Khan is also unpopular overseas. His support for the Taliban in Afghanistan (since the American withdrawal in 2021) is damaging its image. An image that has deteriorated even further since the start of the war in Ukraine in February 2022 : while Western condemnations are multiplying against the Russians, Khan goes to Moscow where he meets Vladimir Putin on the very day of the invasion and announces the neutrality of pakistan.

Its close contacts with China, with which it is collaborating for a campaign of dedollarization of bilateral trade, do not go unnoticed either, especially among Americans.

It is not, however, to this national or international unpopularity that the fall of his government in 2022, but to political errors, the main one being to defy the powerful Pakistani army, in particular on the question of the appointment of the future Commander-in-Chief of the ISI (Inter Service Intelligence).

The disaffection of the army, of which he was nevertheless the darling at the beginning of his mandate, was quickly followed by that of his political allies who reproached him, among other things, for going it alone. The small political parties – MQM/Karachi, GDA/Sind, PML (Q) Punjab, BAP/Balochistan – which had helped him obtain the majority needed to form a coalition government in 2018 are abandoning him. Desertions are increasing, including within his own party, several dozen members of which are voting in favor of his dismissal. Therefore, on April 9, 2022, a motion of censure is voted in Parliament, a first in Pakistan.

… before a comeback?

Forced to leave office Before the end of his five-year term, Khan does not intend to make the task easier for his successor, Shehbaz Sharif. He embarks on a marathon of jalsa (political rallies) protesters and demands early elections.

To everyone's surprise, these gatherings galvanize the crowds and revive its former notoriety, especially among educated and urbanized youth who allow themselves to be convinced that his eviction is the result of foreign intervention, especially American. Imran Khan accuses Washington, as well as part of the Pakistani establishment, of reducing the country to servitude and of acting against its national interests.

In retaliation, he is accused of "treason" and narrowly misses being arrested (indeed, he escapes arrest by taking preventive legal measures). Since then, clashes between his supporters and those of the coalition of ruling parties have multiplied in the streets but also in the courts. His collaborators are arrested, sometimes tortured and his speeches broadcast bans on television channels. However, it remains unlikely that this targeted repression will succeed in making him bend.

His reputation as incorruptible and resistant to foreign forces reinforces a now well-established populism from which he benefits, including at the electoral level. Thus, despite strong political polarization, his party won, in July 2022, a landslide victory in local elections in the province of Punjab, a traditional stronghold of the Sharif clan. This victory undermines the government of Shehbaz which, according to the latest news, is still reluctant to concede early elections which it risks losing.

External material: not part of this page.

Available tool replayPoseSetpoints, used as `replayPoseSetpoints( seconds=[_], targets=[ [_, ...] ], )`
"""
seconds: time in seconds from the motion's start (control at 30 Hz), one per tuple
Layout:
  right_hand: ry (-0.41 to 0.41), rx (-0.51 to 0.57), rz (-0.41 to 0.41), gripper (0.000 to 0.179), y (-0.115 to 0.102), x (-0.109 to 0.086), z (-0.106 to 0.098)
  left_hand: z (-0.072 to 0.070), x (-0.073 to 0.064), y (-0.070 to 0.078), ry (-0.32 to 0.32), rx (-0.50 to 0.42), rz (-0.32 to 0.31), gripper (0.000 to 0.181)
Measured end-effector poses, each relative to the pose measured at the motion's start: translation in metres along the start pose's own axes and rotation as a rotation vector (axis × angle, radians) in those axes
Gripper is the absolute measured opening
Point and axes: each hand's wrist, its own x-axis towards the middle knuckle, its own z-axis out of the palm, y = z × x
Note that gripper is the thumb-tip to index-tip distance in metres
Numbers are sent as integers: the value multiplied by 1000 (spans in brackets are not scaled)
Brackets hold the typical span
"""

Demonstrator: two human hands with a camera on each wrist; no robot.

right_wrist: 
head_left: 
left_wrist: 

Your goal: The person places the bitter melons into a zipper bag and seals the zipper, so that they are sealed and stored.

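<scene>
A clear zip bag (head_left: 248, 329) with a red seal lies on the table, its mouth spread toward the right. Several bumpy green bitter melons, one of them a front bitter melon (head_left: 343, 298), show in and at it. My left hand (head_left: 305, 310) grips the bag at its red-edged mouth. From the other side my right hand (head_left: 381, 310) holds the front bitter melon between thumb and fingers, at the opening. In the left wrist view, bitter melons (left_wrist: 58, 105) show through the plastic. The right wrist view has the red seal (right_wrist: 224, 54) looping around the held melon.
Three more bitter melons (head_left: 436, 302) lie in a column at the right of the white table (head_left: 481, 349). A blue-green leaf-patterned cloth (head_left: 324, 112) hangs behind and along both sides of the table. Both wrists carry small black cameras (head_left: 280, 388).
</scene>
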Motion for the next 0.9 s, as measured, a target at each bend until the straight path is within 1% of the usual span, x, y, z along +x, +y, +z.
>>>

While Pakistani leaders are engaged in political calculations, society and the economy are on the brink of collapse, which portends a full-scale humanitarian crisis in the months and years to come. The massive destruction of crops already heralds a increased food insecurity. In addition to hunger, the population is also at risk of being confronted with the spread of diseases linked to water contamination. Under these conditions, additional human losses are to be expected, while the political leaders tear each other apart.

Tasnim Butt, Associate Researcher, Observatory of the Arab and Muslim Worlds (OMAM) , Free University of Bruxelles (ULB)

This article is republished from The Conversation under Creative Commons license. Read theoriginal article.